Reputation: 11762
I am pretty sure something like this is already asked but I don't know how to search for it.
I often get data in a wide format like in my little example with 3 experiments (a-c). I normally convert to long format and convert the values by some function (here log2
as an example).
What I often want to do is to plot all experiments against each other and here I am looking for a handy solution. How can I convert my data frame to get facets for example with a~b
, a~c
and b~c
...
So far I tidy::spread
the data again and execute 3 times a ggplot
command with the individual column names as x
and y
. Later I merge the individual graphs together.
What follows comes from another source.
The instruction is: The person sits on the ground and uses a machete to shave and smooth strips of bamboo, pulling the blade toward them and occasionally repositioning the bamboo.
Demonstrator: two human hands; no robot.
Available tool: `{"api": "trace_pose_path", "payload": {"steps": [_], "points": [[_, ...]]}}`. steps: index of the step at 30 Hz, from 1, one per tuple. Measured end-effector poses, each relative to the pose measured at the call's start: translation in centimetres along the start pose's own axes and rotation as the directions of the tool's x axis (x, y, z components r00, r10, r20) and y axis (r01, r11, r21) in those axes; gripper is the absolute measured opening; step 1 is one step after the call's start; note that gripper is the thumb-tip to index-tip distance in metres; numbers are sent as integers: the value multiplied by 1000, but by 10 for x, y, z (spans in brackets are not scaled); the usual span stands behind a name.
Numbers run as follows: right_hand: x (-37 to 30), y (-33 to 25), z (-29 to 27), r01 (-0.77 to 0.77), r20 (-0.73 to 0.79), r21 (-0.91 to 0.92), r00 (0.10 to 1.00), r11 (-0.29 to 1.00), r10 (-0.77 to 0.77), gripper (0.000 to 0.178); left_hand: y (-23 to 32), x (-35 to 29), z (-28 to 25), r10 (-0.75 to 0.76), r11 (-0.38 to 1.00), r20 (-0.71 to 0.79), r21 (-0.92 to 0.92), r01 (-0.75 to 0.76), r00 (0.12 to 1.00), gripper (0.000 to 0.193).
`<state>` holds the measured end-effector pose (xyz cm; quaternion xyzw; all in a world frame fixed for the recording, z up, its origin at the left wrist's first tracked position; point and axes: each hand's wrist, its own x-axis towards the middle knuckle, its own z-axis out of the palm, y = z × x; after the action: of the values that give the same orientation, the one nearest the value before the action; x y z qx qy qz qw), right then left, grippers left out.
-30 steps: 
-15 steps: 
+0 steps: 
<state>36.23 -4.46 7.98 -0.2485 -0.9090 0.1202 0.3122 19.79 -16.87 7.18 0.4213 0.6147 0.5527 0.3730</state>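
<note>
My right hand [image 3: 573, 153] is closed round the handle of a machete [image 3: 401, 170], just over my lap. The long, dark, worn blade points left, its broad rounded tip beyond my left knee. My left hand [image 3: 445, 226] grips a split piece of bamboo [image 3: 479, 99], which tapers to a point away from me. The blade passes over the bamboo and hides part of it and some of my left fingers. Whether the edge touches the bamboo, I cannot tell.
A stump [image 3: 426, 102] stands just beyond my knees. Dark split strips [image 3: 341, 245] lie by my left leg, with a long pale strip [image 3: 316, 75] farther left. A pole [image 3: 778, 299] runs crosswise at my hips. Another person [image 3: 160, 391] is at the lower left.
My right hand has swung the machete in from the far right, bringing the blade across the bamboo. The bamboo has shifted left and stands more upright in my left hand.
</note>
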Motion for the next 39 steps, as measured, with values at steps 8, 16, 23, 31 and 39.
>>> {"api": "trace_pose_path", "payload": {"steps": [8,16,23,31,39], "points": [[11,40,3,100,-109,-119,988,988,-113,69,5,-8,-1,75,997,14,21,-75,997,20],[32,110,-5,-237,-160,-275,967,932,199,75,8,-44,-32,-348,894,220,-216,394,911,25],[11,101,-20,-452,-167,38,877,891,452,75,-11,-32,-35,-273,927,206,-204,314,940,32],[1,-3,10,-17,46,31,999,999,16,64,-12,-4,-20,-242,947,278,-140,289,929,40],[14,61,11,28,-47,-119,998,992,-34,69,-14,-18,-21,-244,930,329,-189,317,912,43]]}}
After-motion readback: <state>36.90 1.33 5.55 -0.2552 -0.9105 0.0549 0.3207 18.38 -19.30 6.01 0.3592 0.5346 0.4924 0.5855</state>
Is there a more convenient way?
library(dplyr)
library(tidyr)
library(ggplot2)
df <- data.frame(
names=letters,
a=1:26,
b=1:13,
c=11:36
)
df %>%
tidyr::gather(experiment, value, -names) %>%
mutate(log2.value=log2(value))
EDIT
Since I got a very useful answer from @hdkrgr I adapted a bit my code. The inner_join
was a great trick which I can implement to automate my idea, what I still miss is a clever filter to get rid of the redundant data, since I don't want to plot c~c
or b~a
if I already plot a~b
.
I solved this now by providing the pairings I want to do, but can anyone think ob a straight forward solution? I couldn't think of something which gives me the unique pairing.
my_pairs <- c('a vs. b', 'a vs. c', 'b vs. c')
df %>%
as_tibble() %>%
tidyr::gather(experiment, value, -names) %>%
mutate(log2.value=log2(value)) %>%
inner_join(., ., by=c("names")) %>%
mutate(pairing=sprintf('%s vs. %s', experiment.x, experiment.y)) %>%
filter(pairing %in% my_pairs) %>%
ggplot(aes(log2.value.x, log2.value.y)) +
geom_point() +
facet_wrap( ~ pairing, labeller=label_both)
Upvotes: 4
Views: 804
Reputation: 20329
You could start from creating all combinations via combn
and then work your way through:
library(purrr)
t(combn(names(df)[-1], 2)) %>% ## get all combinations
as.data.frame(stringsAsFactors = FALSE) %>%
mutate(l = paste(V1, V2, sep = " vs. ")) %>%
pmap_dfr(function(V1, V2, l)
df %>%
select(one_of(c(V1, V2))) %>% ## select the elements given by the combination
mutate_all(log2) %>%
setNames(c("x", "y")) %>%
mutate(experiment = l)) %>%
ggplot(aes(x, y)) + geom_point() + facet_wrap(~experiment)
Upvotes: 1
Reputation: 1736
One way starting from long format would be to do a self-join on the long-data in order to get all combinations of two experiments in each row:
df %>%
tidyr::gather(experiment, value, -names) %>%
mutate(log2.value=log2(value)) %>%
inner_join(., ., by=c("names")) %>%
ggplot(aes(log2.value.x, log2.value.y)) + geom_point() + facet_grid(experiment.y ~ experiment.x)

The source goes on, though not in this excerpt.